The designation authorizes the company to place signs on state maintained right of ways.

It is one of the only privately owned business in the state to achieve this designation, Faulkner said.

The cannery also recently was determined eligible for national historic registry status. Faulkner said he is proceeding with that process.

Faulkner purchased the old cannery last year with his business partner Steve Agni. They have spent millions of dollars turning it into a multipurpose tourist facility. The renovated cannery will be a complex of services appealing to visitors' imaginations and curiosity of Alaska history.

Construction crews have been converting the old machinist bunkhouse into hotel rooms. Another building will be a market place with different shops. There also will be a cannery operating with boats coming to unload their catch. Visitors will be able to walk onto the dock to watch the process with the majestic Cook Inlet and Mount Redoubt in the background. Sportfishers will also be able to have their fish custom processed.

These are only a couple of examples of what the owners have planned.

Kenai Landing was built in 1912 and was called Ward's Cove. It is located on the edge of the Kenai River across for the city of Kenai. Faulkner said it was the largest cannery at the time employing local and international workers.

Part of the community's history is tied up in the buildings, he said. Many who came to the area to work married, had kids and still have descendants in the area, he said.

Faulkner is not the only person excited about the cannery.
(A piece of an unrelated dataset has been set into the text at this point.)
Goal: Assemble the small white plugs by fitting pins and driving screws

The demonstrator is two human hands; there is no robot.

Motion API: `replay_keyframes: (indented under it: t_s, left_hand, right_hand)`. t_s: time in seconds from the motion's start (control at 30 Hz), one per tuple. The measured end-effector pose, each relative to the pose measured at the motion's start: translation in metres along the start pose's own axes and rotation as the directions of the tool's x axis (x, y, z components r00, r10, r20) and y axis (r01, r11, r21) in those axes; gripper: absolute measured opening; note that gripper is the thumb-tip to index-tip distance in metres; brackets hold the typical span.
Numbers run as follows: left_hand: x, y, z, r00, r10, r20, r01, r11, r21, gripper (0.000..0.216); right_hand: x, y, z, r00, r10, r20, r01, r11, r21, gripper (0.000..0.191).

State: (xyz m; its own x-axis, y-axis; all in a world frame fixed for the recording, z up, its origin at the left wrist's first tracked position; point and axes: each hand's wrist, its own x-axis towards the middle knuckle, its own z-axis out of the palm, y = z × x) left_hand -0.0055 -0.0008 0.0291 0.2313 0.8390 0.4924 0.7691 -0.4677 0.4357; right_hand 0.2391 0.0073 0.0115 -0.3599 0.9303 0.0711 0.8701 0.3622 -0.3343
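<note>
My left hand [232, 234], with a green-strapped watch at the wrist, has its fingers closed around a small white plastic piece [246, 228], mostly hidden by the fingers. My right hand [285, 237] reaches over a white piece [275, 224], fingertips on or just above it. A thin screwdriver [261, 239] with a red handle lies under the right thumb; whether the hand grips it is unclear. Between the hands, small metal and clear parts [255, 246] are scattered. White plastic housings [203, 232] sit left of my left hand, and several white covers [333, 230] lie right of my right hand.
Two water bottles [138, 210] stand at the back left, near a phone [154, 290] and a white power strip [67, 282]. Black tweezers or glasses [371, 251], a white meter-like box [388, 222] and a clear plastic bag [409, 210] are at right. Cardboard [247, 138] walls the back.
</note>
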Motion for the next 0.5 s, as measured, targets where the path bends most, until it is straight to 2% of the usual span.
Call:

When it opened last summer for a month-long trial run, he said about 15,000 people visited the facility.

Rick Scott said the first time he saw the complex, he was inspired. He works as the director of sales and marketing for Kenai Landing and Land's End Resort in Homer. In addition, he will open a shop in the market this summer with his fiance.

Pointing out the improvements of the facility, Scott said the renovations will not affect the historical feel of the buildings. The exterior of the buildings are having little work done to them, he said.

Faulkner said this is more than just a business opportunity. He said he had tremendous interest in preserving what was already there. He is also the majority shareholder of the Van Gilder Hotel in Seward and Land's End Resort in Homer.

Right now, Kenai Landing is closed due to lack of insulation, Scott said. But it will be open by May, he said. "We've got a lot of work to do," he said.